Pour reconstituer le déroulement de la pandémie, les scientifiques ont exécuté des programmes informatiques qui simulaient soigneusement l'épidémiologie et l'évolution du virus, en d'autres termes, comment le SRAS-CoV-2 s'est propagé et a muté au fil du temps.
« Cela nous a permis de relancer la bande sur la façon dont l'épidémie s'est déroulée, encore et encore, puis de vérifier les scénarios qui émergent dans les simulations par rapport aux modèles que nous voyons dans la réalité », a déclaré Worobey.
«Dans le cas de Washington, nous pouvons demander: 'Et si ce patient WA1 arrivé aux États-Unis le 15 janvier avait vraiment déclenché cette épidémie?' Eh bien, s'il l'a fait, et que vous réexécutez cette épidémie encore et encore, puis échantillonnez les patients infectés de cette épidémie et faites évoluer le virus de cette manière, obtenez-vous un schéma qui ressemble à ce que nous voyons dans la réalité? Et la réponse était non », a-t-il dit.
« Si vous semez cette épidémie italienne précoce avec celle en Allemagne, voyez-vous le modèle que vous obtenez dans les données évolutives? Et la réponse, encore une fois, est non », at-il dit.
«En relançant l'introduction du SRAS-CoV-2 aux États-Unis et en Europe par le biais de simulations, nous avons montré qu'il était très peu probable que les premières introductions virales documentées dans ces localités conduisent à des grappes de transmission productives», a déclaré le co-auteur Joel Wertheim. de l'Université de Californie, San Diego.
« Les analyses épidémiologiques moléculaires sont incroyablement puissantes pour révéler les modèles de transmission du SRAS-CoV-2. »
D'autres méthodes ont ensuite été combinées avec les données des épidémies virtuelles, donnant des résultats exceptionnellement détaillés et quantitatifs.
«Au cœur de ce travail se trouve notre nouvel outil combinant des informations détaillées sur l'historique de voyage et la phylogénétique, qui produit une sorte d '« arbre généalogique »de la relation entre les différents génomes de virus prélevés sur des individus infectés», a déclaré le co-auteur Marc Suchard. de l'Université de Californie, Los Angeles.
«Les reconstructions évolutives plus précises à partir de ces outils fournissent une étape critique pour comprendre comment le SRAS-CoV-2 s'est propagé à l'échelle mondiale en si peu de temps.

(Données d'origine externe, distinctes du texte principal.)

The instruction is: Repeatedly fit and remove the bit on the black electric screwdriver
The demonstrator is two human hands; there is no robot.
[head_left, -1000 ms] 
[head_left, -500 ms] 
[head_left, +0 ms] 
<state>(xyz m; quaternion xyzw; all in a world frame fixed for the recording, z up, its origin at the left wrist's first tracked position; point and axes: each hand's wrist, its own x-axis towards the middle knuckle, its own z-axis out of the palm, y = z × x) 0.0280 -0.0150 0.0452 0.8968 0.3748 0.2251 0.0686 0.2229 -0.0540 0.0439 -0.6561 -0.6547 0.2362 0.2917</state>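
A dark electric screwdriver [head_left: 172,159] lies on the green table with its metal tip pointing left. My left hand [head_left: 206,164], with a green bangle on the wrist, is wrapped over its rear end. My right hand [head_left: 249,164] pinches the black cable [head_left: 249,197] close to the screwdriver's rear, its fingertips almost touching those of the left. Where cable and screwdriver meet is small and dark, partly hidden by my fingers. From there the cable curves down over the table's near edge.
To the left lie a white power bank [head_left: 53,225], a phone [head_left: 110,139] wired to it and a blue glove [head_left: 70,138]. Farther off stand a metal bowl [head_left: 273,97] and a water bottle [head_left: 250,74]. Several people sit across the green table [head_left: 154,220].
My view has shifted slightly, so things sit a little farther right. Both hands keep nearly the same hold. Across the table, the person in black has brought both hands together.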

« Nous devons garder à l'esprit que nous n'avons étudié que l'évolution à court terme de ce virus, il n'a donc pas eu beaucoup de temps pour accumuler de nombreuses mutations », a déclaré le co-auteur Philippe Lemey de l'Université de Louvain, Belgique.

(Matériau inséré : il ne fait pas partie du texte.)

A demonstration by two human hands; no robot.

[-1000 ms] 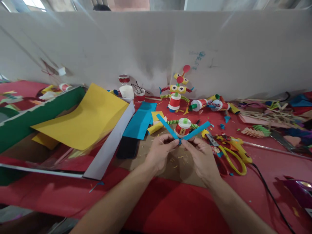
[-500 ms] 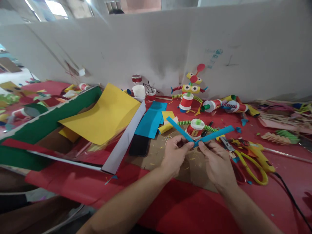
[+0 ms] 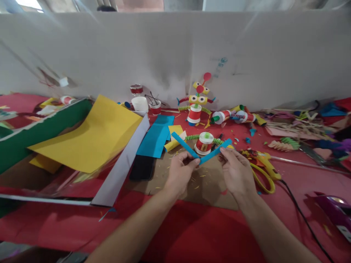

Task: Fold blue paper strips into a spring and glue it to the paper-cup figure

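Note:
Two blue paper strips [image 3: 210,154] meet in a V above a brown cardboard sheet [image 3: 203,184]. My left hand [image 3: 179,174] pinches them at the joint. Further up the right-hand strip, my right hand [image 3: 237,173] pinches it with fingers closed. Just behind the strips lies a small red-and-white paper cup figure [image 3: 203,143] with green spring arms.
Yellow-handled scissors [image 3: 263,174] and a glue gun lie right of my hands, a black cord [image 3: 298,208] trailing off. A black phone [image 3: 142,167], blue paper [image 3: 156,135], a yellow sheet [image 3: 90,135] and a green board [image 3: 41,126] sit left. A standing cup robot [image 3: 196,106] is by the white wall.
My right hand slid from the joint up along the right strip. The camera swung left and back, so the whole scene shifted.

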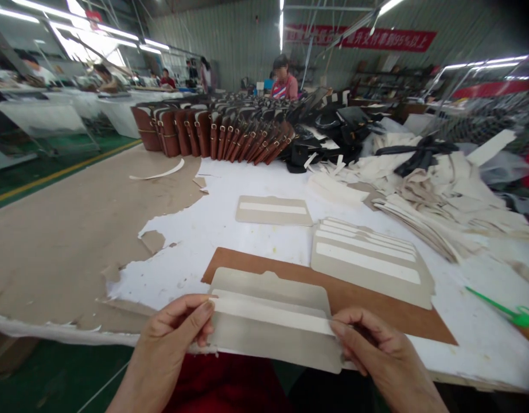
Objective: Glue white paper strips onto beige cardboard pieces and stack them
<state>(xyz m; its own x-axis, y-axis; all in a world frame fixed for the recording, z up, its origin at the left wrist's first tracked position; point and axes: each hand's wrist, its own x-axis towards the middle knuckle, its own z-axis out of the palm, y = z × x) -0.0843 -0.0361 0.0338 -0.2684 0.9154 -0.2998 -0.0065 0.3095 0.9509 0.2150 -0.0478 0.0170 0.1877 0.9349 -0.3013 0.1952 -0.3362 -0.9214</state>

« Ajoutez à cela l'échantillonnage inégal de génomes de différentes parties du monde, et il devient clair qu'il y a d'énormes avantages à tirer de l'intégration de diverses sources d'informations, combinant les reconstructions génomiques avec des approches complémentaires comme les enregistrements de vol et le nombre total de COVID. -19 cas dans diverses régions du monde en janvier et février. «
«Nos recherches montrent que lorsque vous effectuez une intervention précoce et une détection efficace, cela peut avoir un impact énorme, à la fois sur la prévention des pandémies et sur leur contrôle une fois qu'elles progressent», a déclaré Worobey.
« Alors que l'épidémie a finalement glissé, il y a eu des victoires précoces qui nous montrent la voie à suivre: des tests complets et l'identification des cas sont des armes puissantes. »
La source:
Référence du journal:
«Worobey, M., et al. (2020) L'émergence du SRAS-CoV-2 en Europe et en Amérique du Nord. Science. doi.org/10.1126/science.abc8169.